May 11, 2021

The collective imagination keeps the community footprint alive 500 years later



Simancas (Valladolid), Apr 20 (EFE) .- The passage of time has nurtured a collective illusion until crystallizing as a “banner of a community” an episode that occurred five hundred years ago, that of the War of the Communities of Castile “(1520- 1522), alive in historical theses and still fresh in the political debate and social sphere.

Five centuries later, historians have still not agreed on whether it was a revolution -the first of the Modern Age-, a minor rebellion located in a kingdom of the Hispanic monarchy, an uprising of reduced scope or a revolt where several estates: from the people and the clergy to the nobility.

The community movement, as the director of the Simancas Archive, Julia Teresa Rodríguez, prefers to call it, “essentially came from a dynastic conflict, at least in its origin and not very different from previous ones,” explained this Tuesday in an interview with the Agency. Eph.

“But immediately it acquires a polyhedral character, with many edges that give it greater complexity because very different social groups intervene with conflicts even among themselves because they were not very homogeneous: sectors of the nobility, the common (people) and the clergy”, has added.

It all began with the death of Isabel la Católica (1504) and the search for a successor in the Crown of Castile who, given the inability of her daughter Juana to carry it out continuously, was her father, Fernando II of Aragón (El Católico ) who assumed a regency until his death, in 1516.

That year Felipe I, Juana’s husband, died, all of which precipitated the declaration of his son Carlos as the legitimate heir, his arrival in Spain in 1517 and the beginning of a hostile movement towards him that he took, in 1519, with the request of money in the Cortes summoned for this purpose to crown himself emperor of the Holy Roman Empire as successor to his grandfather Maximilian.

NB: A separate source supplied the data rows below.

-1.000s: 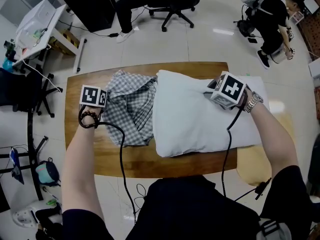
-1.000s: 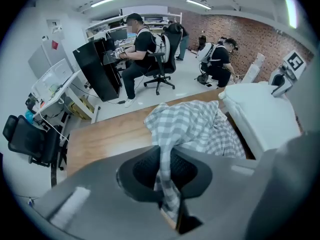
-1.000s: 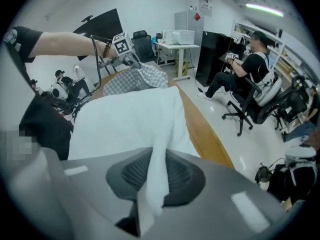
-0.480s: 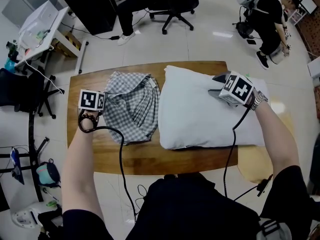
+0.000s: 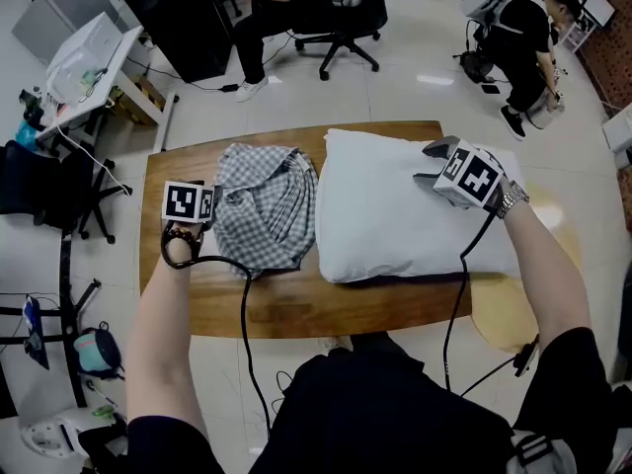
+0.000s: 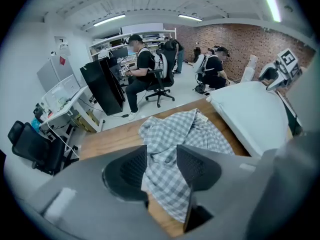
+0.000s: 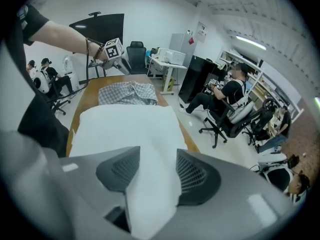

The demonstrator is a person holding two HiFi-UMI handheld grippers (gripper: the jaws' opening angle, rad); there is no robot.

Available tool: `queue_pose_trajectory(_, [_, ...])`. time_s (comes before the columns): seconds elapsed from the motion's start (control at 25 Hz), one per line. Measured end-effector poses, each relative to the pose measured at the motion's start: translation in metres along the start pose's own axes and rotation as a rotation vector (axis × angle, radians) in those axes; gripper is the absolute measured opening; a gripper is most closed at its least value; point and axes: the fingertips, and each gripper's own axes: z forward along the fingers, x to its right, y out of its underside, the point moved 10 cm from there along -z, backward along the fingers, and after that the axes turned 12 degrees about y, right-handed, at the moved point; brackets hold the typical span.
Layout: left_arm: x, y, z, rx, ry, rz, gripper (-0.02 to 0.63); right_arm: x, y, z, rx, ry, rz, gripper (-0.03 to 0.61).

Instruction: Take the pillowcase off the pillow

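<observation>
On the wooden surface [image 5: 296, 309], at 9 o'clock of the bare white pillow [image 5: 395, 215]: crumpled checked pillowcase [image 5: 265, 205], just beside it. At the pillowcase's 9 o'clock, left hand-held gripper [image 6: 161, 151], jaws apart, having just been opening, cloth below the gap, unpressed. Over the pillow's 3 o'clock end, right hand-held gripper [image 7: 158, 156], likewise just opening, gripping nothing.

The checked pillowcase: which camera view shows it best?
The head view. It shows the whole pillowcase from above, crumpled on the table, left of the pillow. The left gripper view shows it close, but only in part. The right gripper view shows it small and far, beyond the pillow.
</observation>
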Motion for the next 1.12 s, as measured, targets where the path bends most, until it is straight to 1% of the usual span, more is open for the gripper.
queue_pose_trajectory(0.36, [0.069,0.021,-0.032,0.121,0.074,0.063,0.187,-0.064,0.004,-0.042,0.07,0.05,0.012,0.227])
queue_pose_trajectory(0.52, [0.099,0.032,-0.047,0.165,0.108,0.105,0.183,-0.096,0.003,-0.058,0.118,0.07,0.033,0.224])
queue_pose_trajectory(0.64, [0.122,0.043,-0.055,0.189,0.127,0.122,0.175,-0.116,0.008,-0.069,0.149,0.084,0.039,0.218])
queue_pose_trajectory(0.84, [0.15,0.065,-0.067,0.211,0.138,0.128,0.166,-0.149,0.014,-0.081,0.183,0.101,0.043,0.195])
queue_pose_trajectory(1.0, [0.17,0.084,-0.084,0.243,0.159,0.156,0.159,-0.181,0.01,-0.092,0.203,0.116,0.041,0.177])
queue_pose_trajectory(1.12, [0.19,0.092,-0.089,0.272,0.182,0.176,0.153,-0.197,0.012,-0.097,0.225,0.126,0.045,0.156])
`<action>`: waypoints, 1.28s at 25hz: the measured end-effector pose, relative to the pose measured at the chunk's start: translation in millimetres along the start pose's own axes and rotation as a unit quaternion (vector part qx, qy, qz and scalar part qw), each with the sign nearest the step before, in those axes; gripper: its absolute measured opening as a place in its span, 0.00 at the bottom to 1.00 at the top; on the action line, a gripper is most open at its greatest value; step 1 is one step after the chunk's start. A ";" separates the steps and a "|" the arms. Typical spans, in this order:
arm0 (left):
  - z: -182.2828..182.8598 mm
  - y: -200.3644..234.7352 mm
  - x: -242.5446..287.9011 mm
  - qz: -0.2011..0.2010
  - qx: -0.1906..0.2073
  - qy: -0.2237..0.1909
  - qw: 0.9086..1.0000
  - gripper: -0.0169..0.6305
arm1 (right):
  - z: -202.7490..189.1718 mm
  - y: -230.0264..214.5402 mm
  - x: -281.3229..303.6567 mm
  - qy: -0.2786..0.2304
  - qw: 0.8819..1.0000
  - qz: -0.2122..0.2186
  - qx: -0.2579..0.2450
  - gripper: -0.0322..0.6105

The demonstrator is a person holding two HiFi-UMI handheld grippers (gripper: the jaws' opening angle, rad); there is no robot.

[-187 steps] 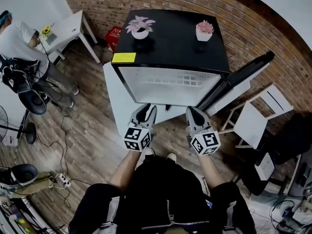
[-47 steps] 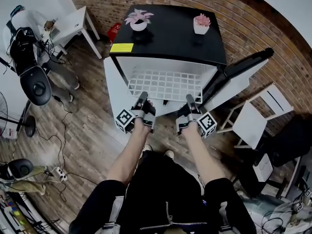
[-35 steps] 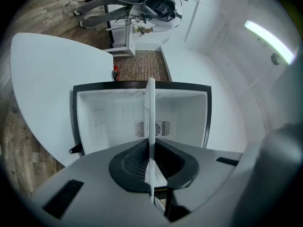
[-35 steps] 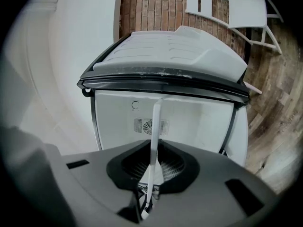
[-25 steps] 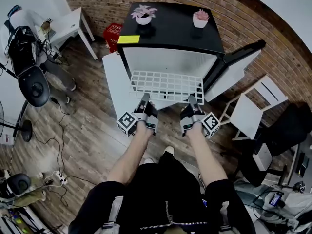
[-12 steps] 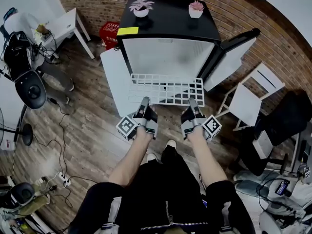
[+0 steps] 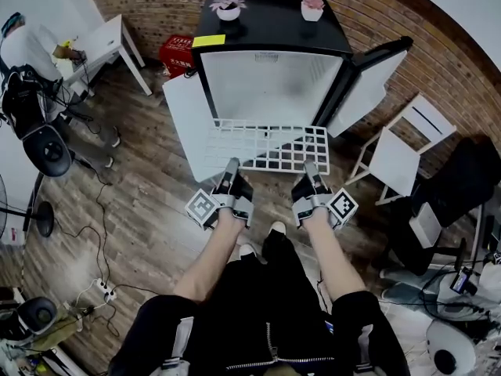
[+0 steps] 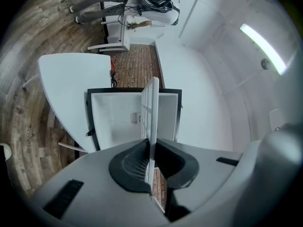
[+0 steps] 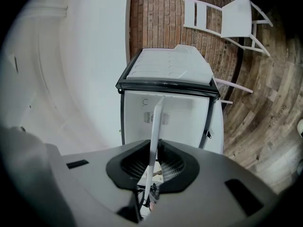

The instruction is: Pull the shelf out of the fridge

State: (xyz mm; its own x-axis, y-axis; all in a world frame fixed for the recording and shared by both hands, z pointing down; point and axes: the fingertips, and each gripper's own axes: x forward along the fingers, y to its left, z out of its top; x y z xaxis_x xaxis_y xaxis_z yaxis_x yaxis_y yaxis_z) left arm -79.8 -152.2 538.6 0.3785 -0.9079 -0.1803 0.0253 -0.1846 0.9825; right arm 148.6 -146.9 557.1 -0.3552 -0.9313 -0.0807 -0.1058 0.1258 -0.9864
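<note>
Now shelf [image 7: 264, 148] sits farther out of fridge [image 7: 270, 30].

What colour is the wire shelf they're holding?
The shelf is white, an open grid; head view.

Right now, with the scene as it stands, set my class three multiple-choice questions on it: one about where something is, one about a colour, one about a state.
1. Where do the two potted plants stand? A inside the fridge; B on top of the fridge; C on the shelf.
2. What colour is the shelf? A white; B red; C black.
3. How is the fridge door? A shut; B taken off; C open.

Answers: 1 B, both pots sit on the fridge's black top. 2 A, its wire grid is white. 3 C, in the head view it stands swung out to the right and the white inside is exposed.
</note>
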 end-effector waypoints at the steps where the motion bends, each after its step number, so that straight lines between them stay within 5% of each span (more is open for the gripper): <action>1: -1.3 -2.4 -5.1 -0.001 0.000 0.001 1.000 0.08 | -2.9 2.2 -5.3 -0.001 1.000 0.001 0.000 0.11; 32: -1.1 -7.3 -21.2 -0.002 0.008 -0.001 1.000 0.08 | -10.2 11.6 -13.1 0.007 1.000 0.015 -0.022 0.12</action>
State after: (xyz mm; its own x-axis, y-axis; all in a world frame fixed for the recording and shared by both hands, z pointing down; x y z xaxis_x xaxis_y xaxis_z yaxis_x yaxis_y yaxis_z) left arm -87.0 -131.1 535.3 0.3757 -0.9082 -0.1847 0.0116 -0.1946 0.9808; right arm 142.5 -129.8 548.1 -0.3723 -0.9218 -0.1082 -0.1359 0.1695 -0.9761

“The substrate is that of a latent dynastic conflict since the death of Isabel la Católica, which erupts with the figure of Carlos V and which, with the passage of time, has nurtured a collective imagination until it became the banner of a community”, has argued Rodríguez, assigned to the Simancas Archive since 1986, the last seven years as director.

From a dynastic conflict, the communal uprising “became a rattle of social movements, very diverse, where economic and social issues surfaced” that have given rise to multiple analyzes, the director added while browsing and showing some essential documents for the knowledge of this moment in the history of Spain, which is now 500 years old.

“The problem with the interpretation of the Communities is that it has been involved in a mythical nebula that was created and fostered in the 19th century, when the liberal party made the conflict a banner and emblem of freedoms against tyranny,” he continued. She is a specialist in Medieval History.

The community members, and especially the three main captains (Juan de Padilla, Juan Bravo and Francisco Maldonado), are seen “as martyrs and heroes of freedom”, which has had “a direct influence on the documentation of the Archive of Simancas on the community movement “, he pointed out.

Due to “pressure from some academics”, during the 19th century the documents relating to the War of the Communities became part of the Royal Patronage Collection, created in the 16th century by Felipe II and his archivist Diego de Ayala with the files accrediting the rights of the king.

From that moment on, “it was the object of a systematic copy. It is a very clear case of abusive use of history,” said Julia Teresa Rodrigo, who reads written Spanish from the 16th century with its rubrics, arabesques and ink labyrinths. , like someone leafing through the daily newspaper while finishing a cup of coffee.

“We had to wait for the second half of the 19th century for the community movement to be the object of a more critical and rigorous study, with José Antonio Maravall and Joseph Pérez, who is the author of the most complete study,” by reconciling the positions of those who wrote it. they saw it as an anti-seignorial movement and others as urban in character.